HOW TO COMPLETE THIS TASK: Where a line of the listing below includes the word "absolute", reproduce that line.

:::::

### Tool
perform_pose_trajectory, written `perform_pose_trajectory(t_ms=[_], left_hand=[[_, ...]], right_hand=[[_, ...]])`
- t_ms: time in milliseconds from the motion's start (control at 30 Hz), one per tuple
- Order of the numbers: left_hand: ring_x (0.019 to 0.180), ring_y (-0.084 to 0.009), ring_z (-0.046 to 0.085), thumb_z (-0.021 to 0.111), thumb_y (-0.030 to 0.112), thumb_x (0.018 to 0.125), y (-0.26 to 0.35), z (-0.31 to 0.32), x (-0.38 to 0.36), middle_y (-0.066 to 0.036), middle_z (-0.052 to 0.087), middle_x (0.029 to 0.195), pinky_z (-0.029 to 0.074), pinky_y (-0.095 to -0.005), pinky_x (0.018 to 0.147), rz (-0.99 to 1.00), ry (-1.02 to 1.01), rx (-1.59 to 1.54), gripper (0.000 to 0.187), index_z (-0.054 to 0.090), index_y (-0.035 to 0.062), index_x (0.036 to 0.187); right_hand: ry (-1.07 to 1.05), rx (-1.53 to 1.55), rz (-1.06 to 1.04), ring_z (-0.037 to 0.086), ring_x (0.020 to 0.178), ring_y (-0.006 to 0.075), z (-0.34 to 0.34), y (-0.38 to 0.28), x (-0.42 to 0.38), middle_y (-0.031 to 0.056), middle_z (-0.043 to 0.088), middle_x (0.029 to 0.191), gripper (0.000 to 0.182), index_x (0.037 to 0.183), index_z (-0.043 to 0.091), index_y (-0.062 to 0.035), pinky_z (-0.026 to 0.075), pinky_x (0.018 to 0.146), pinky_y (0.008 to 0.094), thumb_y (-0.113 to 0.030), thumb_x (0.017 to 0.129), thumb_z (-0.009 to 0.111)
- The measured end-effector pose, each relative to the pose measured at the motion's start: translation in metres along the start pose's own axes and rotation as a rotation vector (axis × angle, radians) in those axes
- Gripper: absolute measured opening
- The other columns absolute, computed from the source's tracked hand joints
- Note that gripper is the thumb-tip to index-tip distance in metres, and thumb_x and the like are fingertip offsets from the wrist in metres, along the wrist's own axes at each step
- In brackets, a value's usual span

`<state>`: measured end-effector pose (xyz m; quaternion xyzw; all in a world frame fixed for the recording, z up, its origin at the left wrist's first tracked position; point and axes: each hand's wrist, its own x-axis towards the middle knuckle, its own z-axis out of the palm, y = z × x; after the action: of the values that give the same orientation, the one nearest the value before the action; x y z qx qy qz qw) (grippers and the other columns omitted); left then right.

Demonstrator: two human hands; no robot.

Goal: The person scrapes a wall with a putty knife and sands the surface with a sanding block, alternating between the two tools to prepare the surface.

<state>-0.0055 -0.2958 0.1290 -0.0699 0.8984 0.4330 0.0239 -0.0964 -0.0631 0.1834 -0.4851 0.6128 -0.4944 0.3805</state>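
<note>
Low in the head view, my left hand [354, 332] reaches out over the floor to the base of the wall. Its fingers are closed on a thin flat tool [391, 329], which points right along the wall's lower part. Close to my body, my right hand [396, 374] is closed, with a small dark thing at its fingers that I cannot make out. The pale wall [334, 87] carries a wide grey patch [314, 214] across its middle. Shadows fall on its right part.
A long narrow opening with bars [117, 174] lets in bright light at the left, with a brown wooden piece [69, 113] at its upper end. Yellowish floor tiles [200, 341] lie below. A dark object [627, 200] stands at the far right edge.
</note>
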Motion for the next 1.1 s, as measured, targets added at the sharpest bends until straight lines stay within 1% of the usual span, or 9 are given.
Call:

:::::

EXPECTED ANSWER:
- Gripper: absolute measured opening
- The other columns absolute, computed from the source's tracked hand joints

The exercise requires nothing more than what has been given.